Write the listing out again word for word, leaving each picture behind.

■ ■ ■

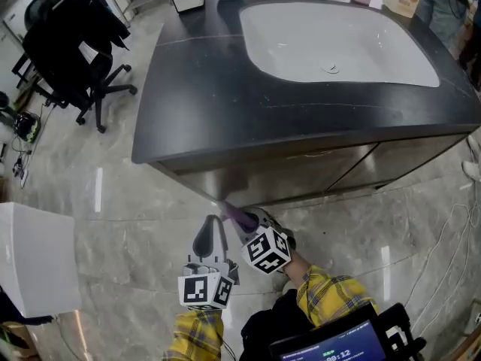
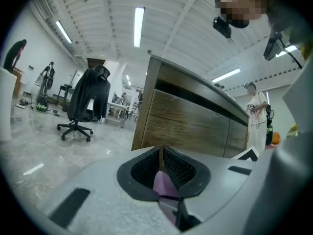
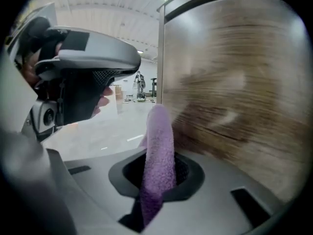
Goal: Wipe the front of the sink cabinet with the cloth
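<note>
The sink cabinet's wood-grain front (image 1: pixel 301 168) stands under a dark countertop with a white basin (image 1: pixel 338 43). My right gripper (image 1: pixel 248 220) is shut on a purple cloth (image 1: pixel 237 215) whose free end reaches the cabinet's lower left corner. In the right gripper view the cloth (image 3: pixel 159 141) rises from the jaws of that gripper (image 3: pixel 159 173) right beside the blurred cabinet front (image 3: pixel 234 92). My left gripper (image 1: pixel 209 235) sits just left of it, off the cabinet. Its jaws (image 2: pixel 162 168) are shut, with a purple scrap (image 2: pixel 164 185) pinched low between them.
A black office chair (image 1: pixel 75 43) stands on the marble floor at the far left. A white box (image 1: pixel 34 258) sits at the near left. Cables (image 1: pixel 451 224) trail on the floor at the right. A person (image 2: pixel 257 106) stands beyond the cabinet's far end.
</note>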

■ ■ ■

Answer to this exercise:
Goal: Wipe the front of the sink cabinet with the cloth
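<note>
The sink cabinet's wood-grain front (image 1: pixel 301 168) stands under a dark countertop with a white basin (image 1: pixel 338 43). My right gripper (image 1: pixel 248 220) is shut on a purple cloth (image 1: pixel 237 215) whose free end reaches the cabinet's lower left corner. In the right gripper view the cloth (image 3: pixel 159 141) rises from the jaws of that gripper (image 3: pixel 159 173) right beside the blurred cabinet front (image 3: pixel 234 92). My left gripper (image 1: pixel 209 235) sits just left of it, off the cabinet. Its jaws (image 2: pixel 162 168) are shut, with a purple scrap (image 2: pixel 164 185) pinched low between them.
A black office chair (image 1: pixel 75 43) stands on the marble floor at the far left. A white box (image 1: pixel 34 258) sits at the near left. Cables (image 1: pixel 451 224) trail on the floor at the right. A person (image 2: pixel 257 106) stands beyond the cabinet's far end.
</note>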

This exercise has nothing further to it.